• TASK BRIEF
Repeat the entries below exactly. Begin with the first line and end with the line that contains "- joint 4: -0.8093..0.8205".

• RECORDS TO USE
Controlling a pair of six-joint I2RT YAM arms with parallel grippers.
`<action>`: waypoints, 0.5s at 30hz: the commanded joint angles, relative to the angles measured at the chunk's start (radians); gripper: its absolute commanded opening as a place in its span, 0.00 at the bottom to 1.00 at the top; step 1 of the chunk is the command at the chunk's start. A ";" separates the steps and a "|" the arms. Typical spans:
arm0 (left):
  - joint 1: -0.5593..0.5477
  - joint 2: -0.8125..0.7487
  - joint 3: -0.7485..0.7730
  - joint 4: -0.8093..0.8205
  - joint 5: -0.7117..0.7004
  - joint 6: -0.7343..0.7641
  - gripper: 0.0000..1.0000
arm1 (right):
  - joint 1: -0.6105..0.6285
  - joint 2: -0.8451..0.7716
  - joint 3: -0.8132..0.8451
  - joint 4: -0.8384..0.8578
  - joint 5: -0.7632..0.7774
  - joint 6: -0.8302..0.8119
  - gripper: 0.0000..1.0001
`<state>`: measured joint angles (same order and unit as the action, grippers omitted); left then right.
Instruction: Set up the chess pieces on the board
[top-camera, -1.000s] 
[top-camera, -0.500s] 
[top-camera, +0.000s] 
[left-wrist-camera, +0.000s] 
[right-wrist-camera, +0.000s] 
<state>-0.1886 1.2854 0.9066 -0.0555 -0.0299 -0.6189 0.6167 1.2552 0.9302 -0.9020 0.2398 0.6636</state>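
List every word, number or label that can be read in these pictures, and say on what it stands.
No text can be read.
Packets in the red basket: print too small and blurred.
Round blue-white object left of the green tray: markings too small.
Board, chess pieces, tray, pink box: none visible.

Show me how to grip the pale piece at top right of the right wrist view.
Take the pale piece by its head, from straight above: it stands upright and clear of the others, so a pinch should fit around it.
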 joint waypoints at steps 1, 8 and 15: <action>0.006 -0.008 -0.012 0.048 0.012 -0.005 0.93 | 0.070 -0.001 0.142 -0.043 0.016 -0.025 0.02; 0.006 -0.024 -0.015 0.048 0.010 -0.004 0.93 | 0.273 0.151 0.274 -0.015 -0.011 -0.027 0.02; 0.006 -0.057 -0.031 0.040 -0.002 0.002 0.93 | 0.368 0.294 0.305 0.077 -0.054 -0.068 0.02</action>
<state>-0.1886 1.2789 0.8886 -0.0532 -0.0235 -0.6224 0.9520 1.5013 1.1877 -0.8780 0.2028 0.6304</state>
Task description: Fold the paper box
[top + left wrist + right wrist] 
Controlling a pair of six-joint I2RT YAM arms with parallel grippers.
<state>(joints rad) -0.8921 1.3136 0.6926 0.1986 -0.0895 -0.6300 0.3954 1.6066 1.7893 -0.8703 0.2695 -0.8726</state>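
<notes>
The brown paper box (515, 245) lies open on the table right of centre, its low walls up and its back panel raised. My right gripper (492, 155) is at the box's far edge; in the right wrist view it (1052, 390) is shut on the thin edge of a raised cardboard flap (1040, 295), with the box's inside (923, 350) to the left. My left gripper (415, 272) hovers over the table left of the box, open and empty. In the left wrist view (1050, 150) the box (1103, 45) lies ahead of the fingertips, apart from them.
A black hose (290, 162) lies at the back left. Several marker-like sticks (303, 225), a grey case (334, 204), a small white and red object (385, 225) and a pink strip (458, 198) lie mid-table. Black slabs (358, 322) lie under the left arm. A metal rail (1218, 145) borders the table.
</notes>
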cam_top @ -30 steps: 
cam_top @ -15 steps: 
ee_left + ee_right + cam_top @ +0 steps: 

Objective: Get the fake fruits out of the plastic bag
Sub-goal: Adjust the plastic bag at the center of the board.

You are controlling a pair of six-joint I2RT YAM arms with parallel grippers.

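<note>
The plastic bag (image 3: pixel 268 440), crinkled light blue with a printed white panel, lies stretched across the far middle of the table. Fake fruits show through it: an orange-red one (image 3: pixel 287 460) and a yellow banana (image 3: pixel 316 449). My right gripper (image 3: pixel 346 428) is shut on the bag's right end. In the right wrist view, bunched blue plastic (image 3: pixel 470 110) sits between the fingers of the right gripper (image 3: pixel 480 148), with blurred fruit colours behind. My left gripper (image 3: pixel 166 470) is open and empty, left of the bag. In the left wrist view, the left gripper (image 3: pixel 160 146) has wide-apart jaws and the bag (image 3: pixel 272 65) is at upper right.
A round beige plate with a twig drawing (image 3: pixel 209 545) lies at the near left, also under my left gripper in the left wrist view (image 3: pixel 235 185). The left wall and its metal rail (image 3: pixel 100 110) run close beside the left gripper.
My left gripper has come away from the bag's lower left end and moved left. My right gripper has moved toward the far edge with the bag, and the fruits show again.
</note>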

• RESPONSE TO THE EXERCISE
Controlling a pair of six-joint I2RT YAM arms with parallel grippers.
`<action>`: waypoints, 0.5s at 30hz: the commanded joint angles, relative to the angles measured at the chunk's start (radians); gripper: its absolute commanded opening as a place in its span, 0.00 at the bottom to 1.00 at the top; step 1 of the chunk is the command at the chunk's start. A ";" separates the steps and a "|" the arms. Typical spans:
arm0 (left):
  - joint 1: -0.5593..0.5477
  - joint 2: -0.8125..0.7487
  - joint 3: -0.7485..0.7730
  - joint 4: -0.8093..0.8205

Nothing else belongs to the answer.